No good can come from a relationship with someone you don't respect/have contempt for. For either of you.

ggg123 · 21/12/2014 22:19

Yes well I did say it's hard to explain without sounding like a cow!

OP posts:
dirtybadger · 21/12/2014 22:23

You don't sound like a cow. I struggle to have respect for some people. Importantly I treat them with respect (and you do with him) though, it's hard to make myself feel differently about them. Onwards and upwards!

I meant understand not undertake also. Whoops.

ggg123 · 21/12/2014 22:23

Thanks for all of your advice :)

OP posts:
ggg123 · 21/12/2014 22:25

Thankyou :) it's so hard to explain on here but thankyou all :)

OP posts:
Tinks42 · 21/12/2014 22:27

If it was the other way round then we would scream about the man being a shit... what do you want? you sounding like a cow, which you are... just stop wondering why you dont like him and let him go.

Mom2K · 21/12/2014 22:28

I had a friend that I considered being with before the twat I ended up with. AMAZING guy - funny, intelligent, I know he would have treated me extremely well, and I know that he loved me. It was a long distance friendship though (we only saw each other a few times a year - but spent HOURS per week on the phone, and communicating through email). I wasn't sure if I was attracted to anything more than his personality though. Sometimes when we got together I thought I was - other times not. In the end I didn't pursue anything more, even though he wanted to, and the friendship ended. I always wonder what would have happened if I at least gave a proper relationship a try, since we stopped being friends in the end anyway. I made a huge mistake after by going for a guy I was phyically attracted to, but who had a crap personality.

If you're not feeling it - it's ok. You can't force what's not there. But I understand your dilemma - if he's a good guy, you probably wish you had chemistry.

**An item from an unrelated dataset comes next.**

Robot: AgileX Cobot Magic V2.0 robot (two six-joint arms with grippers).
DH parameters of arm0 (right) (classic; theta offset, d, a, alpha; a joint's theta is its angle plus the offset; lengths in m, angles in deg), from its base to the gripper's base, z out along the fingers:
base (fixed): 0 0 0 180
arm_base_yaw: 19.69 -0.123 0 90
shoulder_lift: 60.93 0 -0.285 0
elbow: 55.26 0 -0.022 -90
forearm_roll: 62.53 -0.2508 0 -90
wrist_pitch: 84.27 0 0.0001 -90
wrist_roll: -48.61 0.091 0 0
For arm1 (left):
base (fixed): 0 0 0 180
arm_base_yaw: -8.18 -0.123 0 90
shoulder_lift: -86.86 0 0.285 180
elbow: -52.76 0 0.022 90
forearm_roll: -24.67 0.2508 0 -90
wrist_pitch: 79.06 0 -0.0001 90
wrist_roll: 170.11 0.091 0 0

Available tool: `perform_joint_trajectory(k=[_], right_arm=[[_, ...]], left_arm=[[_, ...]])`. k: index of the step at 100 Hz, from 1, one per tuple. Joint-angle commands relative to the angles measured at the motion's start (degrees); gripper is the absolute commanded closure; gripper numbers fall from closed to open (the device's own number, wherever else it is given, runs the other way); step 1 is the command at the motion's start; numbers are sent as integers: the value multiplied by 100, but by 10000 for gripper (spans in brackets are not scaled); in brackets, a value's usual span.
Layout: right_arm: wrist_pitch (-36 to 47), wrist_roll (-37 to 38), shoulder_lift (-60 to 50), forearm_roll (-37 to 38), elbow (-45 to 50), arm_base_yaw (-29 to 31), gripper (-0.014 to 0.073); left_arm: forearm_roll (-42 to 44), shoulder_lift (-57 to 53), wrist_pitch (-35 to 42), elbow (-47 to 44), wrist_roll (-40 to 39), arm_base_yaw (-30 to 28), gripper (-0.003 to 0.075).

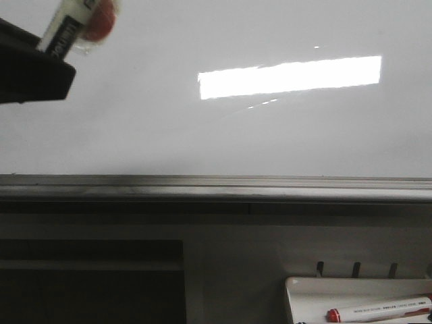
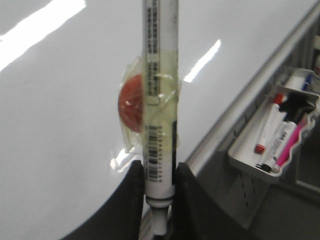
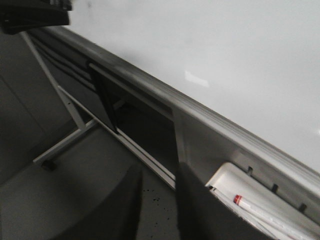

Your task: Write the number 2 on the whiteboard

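Note:
The whiteboard (image 1: 236, 135) is glossy white with a bright rectangular glare and fills the upper front view. No number 2 shows on it. My left gripper (image 1: 34, 74) is at the board's upper left, shut on a white marker (image 1: 67, 23) that has a red round piece taped to it. In the left wrist view the marker (image 2: 160, 100) stands between the dark fingers of the left gripper (image 2: 160, 200), in front of the board (image 2: 60, 100); its far end is out of view. My right gripper (image 3: 159, 200) is open and empty, low beside the board (image 3: 225, 50).
A grey metal ledge (image 1: 216, 185) runs along the board's lower edge. A small white plastic tray (image 1: 317, 290) hangs below it at the right, holding a red-capped marker (image 1: 378, 310); in the left wrist view this tray (image 2: 250, 150) holds several markers. A stand frame (image 3: 65, 140) is below.

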Motion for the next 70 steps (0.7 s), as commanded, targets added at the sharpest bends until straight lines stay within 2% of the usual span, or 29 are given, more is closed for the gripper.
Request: perform_joint_trajectory(k=[1,8,25,38,70], right_arm=[[552,-613,200,-563,-195,-300,200],[642,-970,340,-769,-195,-545,165],[721,-1893,788,-1594,-195,-858,197],[812,-2535,1148,-2273,-223,-905,207],[767,-2952,2032,-2309,-899,-1082,207]], left_arm=[[423,17,219,176,0,346,741],[749,115,209,176,0,570,741],[1370,439,209,176,0,851,740],[1413,541,233,176,0,891,741],[1413,517,257,176,0,891,741]])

delaselva · 21/12/2014 22:30

If you don't want to sleep with him then that's your answer.

Why do you feel you ought to make this happen?

Mom2K · 21/12/2014 22:32

But since you don't have chemistry - I think you need to cut him loose, as soon as possible. It's not fair to him to keep him hanging.

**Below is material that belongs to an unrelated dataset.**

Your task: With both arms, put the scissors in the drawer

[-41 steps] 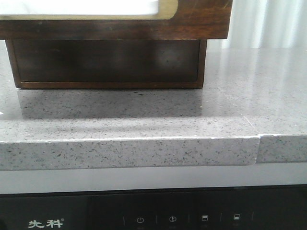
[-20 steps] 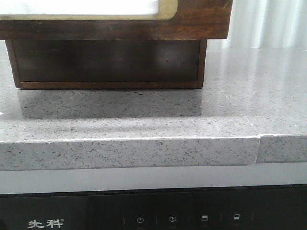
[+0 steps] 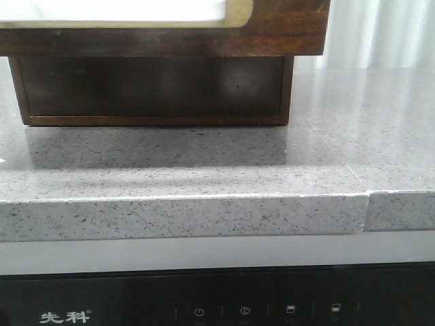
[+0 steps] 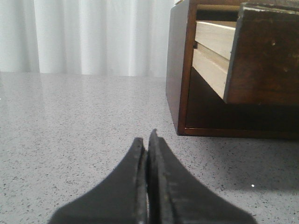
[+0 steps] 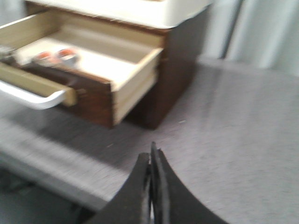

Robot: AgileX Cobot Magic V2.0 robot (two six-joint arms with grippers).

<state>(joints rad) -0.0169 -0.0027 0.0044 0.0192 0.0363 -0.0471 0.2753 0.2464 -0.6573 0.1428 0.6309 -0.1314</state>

Tinks42 · 21/12/2014 22:32

You actually knew after a month didnt you? just sort of kept him around for the next 5? Now you are saying you feel bad? err ok.

ggg123 · 21/12/2014 22:36

Because its like what Mom2K says I'm scared that this is what it's meant to be and having the physical attraction isn't always the answer.

OP posts:
ggg123 · 21/12/2014 22:37

Mom2K I know it's not fair :(

OP posts:
CrispyFern · 21/12/2014 22:37

You can't make yourself fancy someone. You might not get huge fireworks with someone you date straight away and it may still be worth pursuing to see if feelings grow, but this guy you don't even fancy at all!

Let him go be free. And you'll find someone else you like out there, it's a big old world.

Tinks42 · 21/12/2014 22:38

Youre scared so you go with someone for what? Someone that will abate that but you actually spend the next 6 months making him feel weak due to your insecurities. I suggest you stop being "scared" and do the right thing.

GoatsDoRoam · 21/12/2014 22:39

It's been 6 months, it's not going to improve. I know you are trying to be "nice" by not breaking up with him, but if you look at it rationally, your refusal to dump him is very, very cruel. To both of you.

You don't fancy him. It's allowed. Dump him: it's a kindness.